Good morning and thank you for taking the time to join me on a Saturday morning to talk about entrepreneurship in South Africa.

1. Entrepreneurship in South Africa: a failure thus far

1.1. The ballgame for entrepreneurs was quite different in 1994, as the South African business landscape started to change. A few, some would call, lucky black souls who got their foot in the door, were brought on board in companies as BEE partners, they were nurtured and received 25% control in companies for their efforts.

Others became directors, earning fees and were not interested in running businesses and no-one checked if any black South Africans were actually being empowered, and not only being enriched, and even then, it was doubtful whether this wealth was really shared amongst the many.

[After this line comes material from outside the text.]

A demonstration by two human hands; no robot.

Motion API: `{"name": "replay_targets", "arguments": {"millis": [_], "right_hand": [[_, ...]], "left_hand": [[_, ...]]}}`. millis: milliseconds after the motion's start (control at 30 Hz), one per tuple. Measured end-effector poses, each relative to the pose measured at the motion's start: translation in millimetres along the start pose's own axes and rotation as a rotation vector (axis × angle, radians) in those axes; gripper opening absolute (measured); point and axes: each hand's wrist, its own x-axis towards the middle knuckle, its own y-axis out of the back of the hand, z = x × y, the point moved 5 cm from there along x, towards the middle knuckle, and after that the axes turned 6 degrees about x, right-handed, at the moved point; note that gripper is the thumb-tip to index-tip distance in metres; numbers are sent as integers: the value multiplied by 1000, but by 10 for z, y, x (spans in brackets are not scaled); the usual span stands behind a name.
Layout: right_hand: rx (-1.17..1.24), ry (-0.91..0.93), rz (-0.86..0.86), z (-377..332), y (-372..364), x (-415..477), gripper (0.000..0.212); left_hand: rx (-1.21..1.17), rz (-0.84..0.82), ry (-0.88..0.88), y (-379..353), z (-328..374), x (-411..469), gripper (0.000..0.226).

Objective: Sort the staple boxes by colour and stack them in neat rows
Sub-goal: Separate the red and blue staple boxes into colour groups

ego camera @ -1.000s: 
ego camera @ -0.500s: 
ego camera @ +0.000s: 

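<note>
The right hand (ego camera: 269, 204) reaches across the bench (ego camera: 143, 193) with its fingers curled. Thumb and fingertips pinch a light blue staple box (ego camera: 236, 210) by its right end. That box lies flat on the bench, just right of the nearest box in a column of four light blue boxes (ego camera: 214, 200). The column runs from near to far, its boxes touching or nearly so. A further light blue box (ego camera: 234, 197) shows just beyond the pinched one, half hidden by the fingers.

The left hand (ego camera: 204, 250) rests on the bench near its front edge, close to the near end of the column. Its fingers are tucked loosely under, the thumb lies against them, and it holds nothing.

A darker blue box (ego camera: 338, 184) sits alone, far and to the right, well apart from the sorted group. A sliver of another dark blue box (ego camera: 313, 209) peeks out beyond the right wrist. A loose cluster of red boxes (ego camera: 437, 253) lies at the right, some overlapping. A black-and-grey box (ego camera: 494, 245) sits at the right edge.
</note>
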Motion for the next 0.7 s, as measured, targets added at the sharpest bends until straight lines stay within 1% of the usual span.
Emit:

1.2. Government banks and investment bodies like the PIC, DBSA, IDC and so on, have become piggy banks for the elite and creates more instant multi-millionaires and billionaires, who don’t pay their loans back, than wealth-creators who generate job opportunities for others.

1.3. Tenderpreneurship unfortunately became a negative buzzword somewhere along the line. Of course, business should be done with government, but it became a dirty game of one-upmanship, greed and shoddy or failed deliverables.

1.4. In some instances, black South Africans are used by foreign nationals to score tenders and once you trace where these monies go, they leave our shores for good, which is also unacceptable.

Another aspect of foreign competition on South African soil is that foreign entrepreneurs are often subsidised by their governments, for instance in the retail sector to obtain cheap stock, thus making it tough for our local entrepreneurs to compete.

1.5. Another aspect to consider is our economic policy. We had RDP, GEAR, AsgiSA, NGP, NDP and so on. This chopping and changing erodes investor confidence and drives out entrepreneurship. To compound matters, the tri-partite alliance’s differing stances on the economy further confuses policies.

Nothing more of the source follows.